START Stored data
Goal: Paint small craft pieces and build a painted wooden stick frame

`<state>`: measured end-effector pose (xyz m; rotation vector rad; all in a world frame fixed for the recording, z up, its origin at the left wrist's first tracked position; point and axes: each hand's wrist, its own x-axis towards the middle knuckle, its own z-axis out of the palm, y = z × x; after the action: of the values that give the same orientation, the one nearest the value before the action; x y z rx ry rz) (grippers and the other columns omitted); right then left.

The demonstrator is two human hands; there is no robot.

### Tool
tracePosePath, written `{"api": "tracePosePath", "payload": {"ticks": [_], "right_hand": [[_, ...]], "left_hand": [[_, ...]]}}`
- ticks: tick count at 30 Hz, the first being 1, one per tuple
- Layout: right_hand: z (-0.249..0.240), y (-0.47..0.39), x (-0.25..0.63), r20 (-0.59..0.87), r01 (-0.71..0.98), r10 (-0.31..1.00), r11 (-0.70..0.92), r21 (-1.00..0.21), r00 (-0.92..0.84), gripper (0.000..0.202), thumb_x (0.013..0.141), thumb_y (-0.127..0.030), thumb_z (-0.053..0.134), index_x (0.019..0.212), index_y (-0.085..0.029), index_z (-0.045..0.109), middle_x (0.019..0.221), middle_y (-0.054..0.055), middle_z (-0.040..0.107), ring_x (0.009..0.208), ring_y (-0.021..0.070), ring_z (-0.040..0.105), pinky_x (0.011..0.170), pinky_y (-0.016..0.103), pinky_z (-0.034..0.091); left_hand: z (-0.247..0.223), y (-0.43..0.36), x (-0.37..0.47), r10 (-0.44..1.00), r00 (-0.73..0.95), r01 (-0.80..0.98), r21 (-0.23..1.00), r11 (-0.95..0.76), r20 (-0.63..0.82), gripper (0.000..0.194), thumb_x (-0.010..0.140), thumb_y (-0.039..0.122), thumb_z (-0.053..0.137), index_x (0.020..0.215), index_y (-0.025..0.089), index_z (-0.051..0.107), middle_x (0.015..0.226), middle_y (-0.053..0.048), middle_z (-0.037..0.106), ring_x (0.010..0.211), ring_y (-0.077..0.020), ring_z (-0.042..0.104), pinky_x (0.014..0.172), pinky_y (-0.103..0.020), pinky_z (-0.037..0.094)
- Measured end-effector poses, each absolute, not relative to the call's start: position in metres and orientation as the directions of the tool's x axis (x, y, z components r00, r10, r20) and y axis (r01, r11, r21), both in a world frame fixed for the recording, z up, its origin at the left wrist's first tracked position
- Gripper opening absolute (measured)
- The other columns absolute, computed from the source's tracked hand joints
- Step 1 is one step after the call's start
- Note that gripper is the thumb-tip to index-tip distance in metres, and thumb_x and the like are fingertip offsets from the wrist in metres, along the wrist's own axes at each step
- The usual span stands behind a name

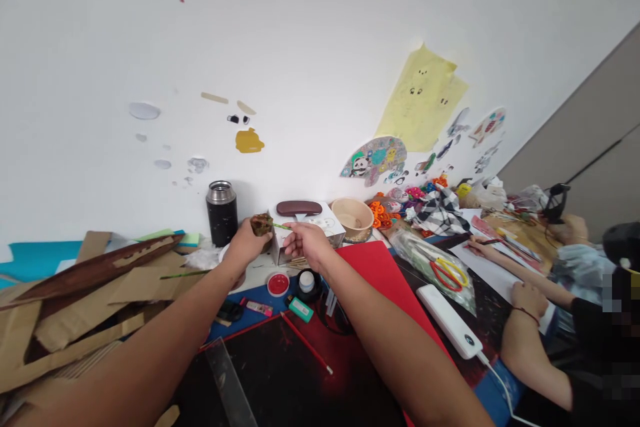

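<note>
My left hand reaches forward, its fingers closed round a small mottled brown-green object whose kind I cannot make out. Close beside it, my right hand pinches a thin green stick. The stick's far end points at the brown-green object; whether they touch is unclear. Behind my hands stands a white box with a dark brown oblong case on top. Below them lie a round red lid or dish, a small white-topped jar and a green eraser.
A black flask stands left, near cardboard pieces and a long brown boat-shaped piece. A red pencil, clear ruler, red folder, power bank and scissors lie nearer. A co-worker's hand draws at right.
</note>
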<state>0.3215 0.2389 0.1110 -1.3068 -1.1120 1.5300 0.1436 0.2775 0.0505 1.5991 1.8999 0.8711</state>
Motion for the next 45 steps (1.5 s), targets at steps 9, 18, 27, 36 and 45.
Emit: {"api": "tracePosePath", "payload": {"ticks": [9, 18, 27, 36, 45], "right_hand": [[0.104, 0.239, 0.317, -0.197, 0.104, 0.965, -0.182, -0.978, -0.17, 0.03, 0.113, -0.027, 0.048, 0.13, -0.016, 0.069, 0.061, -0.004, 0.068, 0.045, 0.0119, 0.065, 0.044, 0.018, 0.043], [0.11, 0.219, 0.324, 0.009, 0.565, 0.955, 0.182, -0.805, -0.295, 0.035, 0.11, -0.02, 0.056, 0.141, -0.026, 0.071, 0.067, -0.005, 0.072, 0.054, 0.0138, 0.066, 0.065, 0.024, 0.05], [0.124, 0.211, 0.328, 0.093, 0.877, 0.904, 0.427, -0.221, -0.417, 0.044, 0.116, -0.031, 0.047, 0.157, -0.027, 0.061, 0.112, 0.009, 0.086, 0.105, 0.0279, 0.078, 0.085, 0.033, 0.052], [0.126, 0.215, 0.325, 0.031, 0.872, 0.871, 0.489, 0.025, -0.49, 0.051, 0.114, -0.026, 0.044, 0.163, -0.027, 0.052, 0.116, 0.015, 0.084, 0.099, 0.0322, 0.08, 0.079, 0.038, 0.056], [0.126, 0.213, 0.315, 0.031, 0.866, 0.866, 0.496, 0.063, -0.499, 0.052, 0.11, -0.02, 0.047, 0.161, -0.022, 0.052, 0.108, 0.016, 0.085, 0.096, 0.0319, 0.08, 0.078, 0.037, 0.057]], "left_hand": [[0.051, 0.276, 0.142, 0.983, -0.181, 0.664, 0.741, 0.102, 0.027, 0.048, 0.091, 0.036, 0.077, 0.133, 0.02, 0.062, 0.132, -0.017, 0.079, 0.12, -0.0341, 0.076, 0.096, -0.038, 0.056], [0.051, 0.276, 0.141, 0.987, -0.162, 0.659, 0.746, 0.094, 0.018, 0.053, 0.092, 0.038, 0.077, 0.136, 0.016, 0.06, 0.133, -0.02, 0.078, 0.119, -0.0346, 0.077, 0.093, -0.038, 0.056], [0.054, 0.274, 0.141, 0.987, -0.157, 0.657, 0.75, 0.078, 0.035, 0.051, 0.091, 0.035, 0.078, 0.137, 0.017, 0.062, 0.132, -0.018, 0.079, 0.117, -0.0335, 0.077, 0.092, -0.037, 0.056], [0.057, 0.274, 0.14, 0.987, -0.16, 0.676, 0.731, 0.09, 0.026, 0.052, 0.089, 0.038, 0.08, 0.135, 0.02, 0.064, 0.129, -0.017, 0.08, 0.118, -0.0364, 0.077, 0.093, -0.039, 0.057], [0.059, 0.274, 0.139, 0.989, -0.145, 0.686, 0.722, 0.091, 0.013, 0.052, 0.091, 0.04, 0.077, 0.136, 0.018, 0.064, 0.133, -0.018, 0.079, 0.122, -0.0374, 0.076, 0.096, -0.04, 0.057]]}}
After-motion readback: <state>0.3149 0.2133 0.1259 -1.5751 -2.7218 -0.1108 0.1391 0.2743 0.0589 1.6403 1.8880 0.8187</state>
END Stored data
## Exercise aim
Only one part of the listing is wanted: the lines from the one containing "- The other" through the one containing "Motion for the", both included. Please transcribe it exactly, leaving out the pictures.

## Output below
- The other columns absolute, computed from the source's tracked hand joints
- Step 1 is one step after the call's start
- Note that gripper is the thumb-tip to index-tip distance in metres, and thumb_x and the like are fingertip offsets from the wrist in metres, along the wrist's own axes at each step
- The usual span stands behind a name


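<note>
My left hand reaches forward, its fingers closed round a small mottled brown-green object whose kind I cannot make out. Close beside it, my right hand pinches a thin green stick. The stick's far end points at the brown-green object; whether they touch is unclear. Behind my hands stands a white box with a dark brown oblong case on top. Below them lie a round red lid or dish, a small white-topped jar and a green eraser.
A black flask stands left, near cardboard pieces and a long brown boat-shaped piece. A red pencil, clear ruler, red folder, power bank and scissors lie nearer. A co-worker's hand draws at right.
</note>
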<state>0.3215 0.2389 0.1110 -1.3068 -1.1120 1.5300 0.1436 0.2775 0.0505 1.5991 1.8999 0.8711</state>
Motion for the next 45 steps (1.5 s), targets at steps 9, 18, 27, 36 and 45.

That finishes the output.